I see the wrinkly forehead from my mobile eyebrows and frequent surprised expression in what i find in the world.
I see the mean looking wrinkles between my brows, where the smiling and the surprise and the worry meet.
I see grey hair. I saw my first one on my head when i was 16.
I see a long face with soft eyes.
I see someone who looks older than she feels. I don't feel like my spirit is any older than when i was 18. Hopefully a little wiser but still full of the same sense of wonder at the world. The same lust for silliness and kindness and love.
And yet what i am encouraged to do by the world around me is fight against all that marks me as older.
I should buy "anti-aging creme". I should dye my hair. Like i should be on the offensive against any signs of aging.
I am told by the media I should only consider myself beautiful if i look 10 years younger than my age. Or even better, 20 years. I should be ashamed of my grey hair and my wrinkles.
Like i am being conscripted into a war against age. Invading the territory of an over 40's woman under the flimsiest of pretenses - namely that i don't look like i did when i was 18.
I think this is a form of violence against women.
Older males don't have to bend to the non wrinkled non grey image they presented as young bucks. They age and become, like a good whiskey, more delicious.
But older women seem to feel immense pressure to conform to the "be seen to be young even if we all know you are not" mentality. Look at Courtney Cox. Look at Kim Novak.
I would like to claim my right to be my age. As that age looks on me. I grew up with an ozone layer hole centered over me... the sun here is measurably harsher. I have more sun damage than many women my age. But i wouldn't give that childhood up for anything.
I would like to claim the right for women to look their age. To wear what they want. To have who they are be seen - not because they look younger than they are but because they are worthy of being seen.
I claim my status as a conscientious objector in the war against aging women.
My friend on Praying True, Peggy Connolly posted these words.

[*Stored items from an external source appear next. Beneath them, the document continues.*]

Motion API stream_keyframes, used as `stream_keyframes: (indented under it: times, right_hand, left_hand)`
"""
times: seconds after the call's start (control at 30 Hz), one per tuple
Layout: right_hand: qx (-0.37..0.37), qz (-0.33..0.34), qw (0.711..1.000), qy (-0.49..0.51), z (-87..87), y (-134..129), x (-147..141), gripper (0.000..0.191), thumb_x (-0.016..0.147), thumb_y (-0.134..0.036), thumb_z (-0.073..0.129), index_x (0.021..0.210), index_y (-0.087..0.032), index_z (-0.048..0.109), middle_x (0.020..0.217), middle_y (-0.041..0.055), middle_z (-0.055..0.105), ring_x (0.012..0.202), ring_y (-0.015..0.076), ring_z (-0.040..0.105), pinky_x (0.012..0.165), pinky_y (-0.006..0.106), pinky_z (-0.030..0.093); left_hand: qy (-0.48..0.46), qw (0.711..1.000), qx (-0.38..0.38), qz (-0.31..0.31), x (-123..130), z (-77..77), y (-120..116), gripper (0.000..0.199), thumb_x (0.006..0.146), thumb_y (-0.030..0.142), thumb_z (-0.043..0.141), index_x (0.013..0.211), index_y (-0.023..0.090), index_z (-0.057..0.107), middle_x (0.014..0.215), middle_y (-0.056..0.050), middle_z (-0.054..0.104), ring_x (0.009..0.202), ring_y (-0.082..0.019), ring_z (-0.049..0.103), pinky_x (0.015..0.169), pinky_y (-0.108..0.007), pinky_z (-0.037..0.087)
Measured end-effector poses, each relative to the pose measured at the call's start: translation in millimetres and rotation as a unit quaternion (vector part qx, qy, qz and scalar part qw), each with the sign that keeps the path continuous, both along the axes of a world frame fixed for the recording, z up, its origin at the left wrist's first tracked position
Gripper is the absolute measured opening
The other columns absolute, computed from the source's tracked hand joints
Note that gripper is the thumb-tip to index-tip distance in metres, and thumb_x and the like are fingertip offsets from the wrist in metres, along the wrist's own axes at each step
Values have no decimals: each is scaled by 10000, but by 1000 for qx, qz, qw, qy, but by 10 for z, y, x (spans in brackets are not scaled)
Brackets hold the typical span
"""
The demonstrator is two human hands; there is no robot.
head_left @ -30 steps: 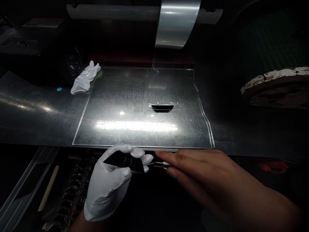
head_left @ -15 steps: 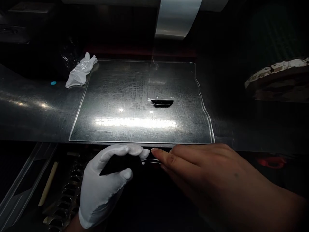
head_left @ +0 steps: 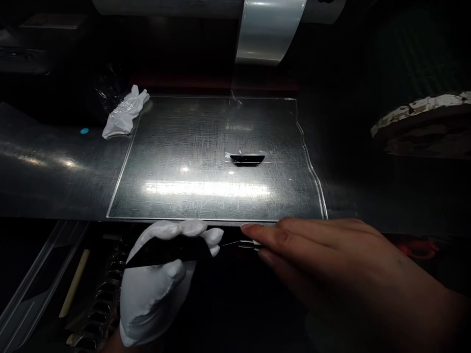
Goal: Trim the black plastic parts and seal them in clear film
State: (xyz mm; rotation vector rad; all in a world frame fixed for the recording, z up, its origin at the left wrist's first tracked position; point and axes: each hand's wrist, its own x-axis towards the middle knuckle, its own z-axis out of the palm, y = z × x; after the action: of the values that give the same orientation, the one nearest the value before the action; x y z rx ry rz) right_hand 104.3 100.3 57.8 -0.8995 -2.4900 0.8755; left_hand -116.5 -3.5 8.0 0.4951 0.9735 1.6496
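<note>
1. My gloved left hand (head_left: 158,282) is closed on a black flat piece (head_left: 167,251), low centre-left of the frame.
2. My bare right hand (head_left: 324,260) pinches tweezers (head_left: 241,243) at its tip — peeling looks under way.
3. Next calls for a steady pull.

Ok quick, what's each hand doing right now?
Left hand: gloved, closed on a flat black piece.
Right hand: bare, pinching thin metal tweezers whose tip reaches the black piece's end.
</note>
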Motion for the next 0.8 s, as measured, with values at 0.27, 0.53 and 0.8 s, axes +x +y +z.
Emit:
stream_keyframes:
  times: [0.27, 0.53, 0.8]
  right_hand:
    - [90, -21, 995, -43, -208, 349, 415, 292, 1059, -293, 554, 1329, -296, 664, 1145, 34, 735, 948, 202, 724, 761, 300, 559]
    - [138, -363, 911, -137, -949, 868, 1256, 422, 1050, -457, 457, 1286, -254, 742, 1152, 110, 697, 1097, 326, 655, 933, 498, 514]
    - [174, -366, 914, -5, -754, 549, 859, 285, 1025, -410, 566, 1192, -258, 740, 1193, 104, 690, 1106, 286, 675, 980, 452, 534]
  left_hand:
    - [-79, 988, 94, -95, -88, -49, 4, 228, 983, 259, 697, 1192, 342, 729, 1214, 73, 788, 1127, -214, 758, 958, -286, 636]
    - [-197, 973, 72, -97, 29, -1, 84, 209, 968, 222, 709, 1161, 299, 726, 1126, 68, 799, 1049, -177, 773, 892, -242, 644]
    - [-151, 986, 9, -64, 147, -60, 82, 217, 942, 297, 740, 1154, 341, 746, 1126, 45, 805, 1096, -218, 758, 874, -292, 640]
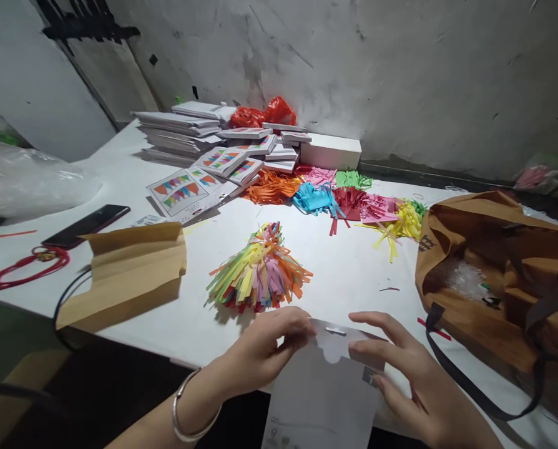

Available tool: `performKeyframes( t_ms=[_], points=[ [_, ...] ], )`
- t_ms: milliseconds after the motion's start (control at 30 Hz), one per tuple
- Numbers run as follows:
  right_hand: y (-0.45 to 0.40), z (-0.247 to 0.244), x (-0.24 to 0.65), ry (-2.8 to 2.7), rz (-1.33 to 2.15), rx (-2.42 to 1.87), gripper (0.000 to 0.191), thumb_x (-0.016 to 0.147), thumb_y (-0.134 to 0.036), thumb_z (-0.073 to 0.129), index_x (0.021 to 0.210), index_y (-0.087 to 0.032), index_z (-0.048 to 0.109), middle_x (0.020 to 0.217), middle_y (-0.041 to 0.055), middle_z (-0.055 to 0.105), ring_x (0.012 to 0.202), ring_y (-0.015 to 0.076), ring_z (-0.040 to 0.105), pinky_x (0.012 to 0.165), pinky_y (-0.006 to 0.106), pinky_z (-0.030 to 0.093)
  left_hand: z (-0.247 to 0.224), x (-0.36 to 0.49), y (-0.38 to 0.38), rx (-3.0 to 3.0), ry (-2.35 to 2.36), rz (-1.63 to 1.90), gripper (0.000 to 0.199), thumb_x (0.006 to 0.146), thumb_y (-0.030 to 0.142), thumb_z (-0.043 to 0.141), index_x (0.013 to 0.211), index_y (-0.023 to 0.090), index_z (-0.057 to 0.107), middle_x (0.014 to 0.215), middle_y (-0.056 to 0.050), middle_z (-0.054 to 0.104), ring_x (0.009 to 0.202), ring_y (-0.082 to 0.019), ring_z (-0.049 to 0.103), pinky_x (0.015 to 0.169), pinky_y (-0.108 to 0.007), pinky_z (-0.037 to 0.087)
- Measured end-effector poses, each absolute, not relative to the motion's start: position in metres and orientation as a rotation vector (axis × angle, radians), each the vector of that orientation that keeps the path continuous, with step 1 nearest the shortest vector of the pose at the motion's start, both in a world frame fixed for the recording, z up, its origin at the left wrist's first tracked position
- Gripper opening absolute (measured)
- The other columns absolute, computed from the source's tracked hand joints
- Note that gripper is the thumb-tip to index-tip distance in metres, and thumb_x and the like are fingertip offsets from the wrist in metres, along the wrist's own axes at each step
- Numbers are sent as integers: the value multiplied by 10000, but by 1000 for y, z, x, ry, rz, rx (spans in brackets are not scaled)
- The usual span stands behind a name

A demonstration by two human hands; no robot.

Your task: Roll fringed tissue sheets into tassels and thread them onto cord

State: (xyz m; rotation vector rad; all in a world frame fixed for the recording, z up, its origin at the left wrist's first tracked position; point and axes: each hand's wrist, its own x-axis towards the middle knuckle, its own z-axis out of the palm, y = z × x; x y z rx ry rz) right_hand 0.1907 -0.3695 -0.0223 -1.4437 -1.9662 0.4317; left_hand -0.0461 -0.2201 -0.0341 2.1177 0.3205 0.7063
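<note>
A flat white paper packet (323, 399) with a hanging slot in its top flap stands tilted at the table's front edge. My left hand (279, 340), with a silver bangle on its wrist, pinches the packet's upper left corner. At the packet's upper right, my right hand (412, 374) has its fingers spread, with some fingertips against the flap and the thumb by the side edge. Just beyond the packet, a multicoloured bundle of paper tassels (263, 271) rests fanned out on the white table (349, 268).
Stacked white packets (180, 134) and printed packets (223, 161) lie at the back left. Folded tassels (316, 198) in several colours line the back. A brown bag (447, 249) stands right. A phone (86, 226), red cord (30, 268) and brown paper cover (133, 274) lie left.
</note>
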Motion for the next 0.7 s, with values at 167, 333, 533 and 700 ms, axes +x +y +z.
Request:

"“Pared down to its barest essence, wabi-sabi is the Japanese art of finding beauty in imperfection and profundity in nature, of accepting the natural cycle of growth, decay, and death. It's simple, slow, and uncluttered-and it reveres authenticity above all. It reminds us that we are all but transient beings on this planet-that our bodies as well as the material world around us are in the process of returning to the dust from which we came. Through wabi-sabi, we learn to embrace liver spots, rust, and frayed edges, and the march of time they represent. Wabi-sabi represents a comprehensive Japanese world view or aesthetic centered on the acceptance of transience and imperfection. The aesthetic is sometimes described as one of beauty that is "imperfect, impermanent, and incomplete". It is a concept derived from the Buddhist teaching of the three marks of existence, specifically impermanence, the other two being suffering and emptiness or absence of self-nature.”
I think my tool of choice in the war against aging women is to truly embrace my own beauty in my wrinkled greying magnificence. I can feed this by not eating a diet of women's magazines. I can feed this by lovingly tending to my health and vitality. I can feed this by my very aliveness and connection to other things of beauty in nature and to see the transience there, in the cloud, in the tide, in the life death life cycle of plants as part of my map to the beautiful.
I am going to go all Wabi Sabi on the war against aging women. I will not hide this - I want my daughters to feel beautiful when they are my age. I want them to know beauty is more than porcelain skin and pert breasts. No platitudes about what shines from the inside will do in this surface loving world.
I begin my personal revolution by revolting against my learned response to aging, and teaching myself a new way..
Wanna join me?
What can you love about yourself that counters the war on aging women?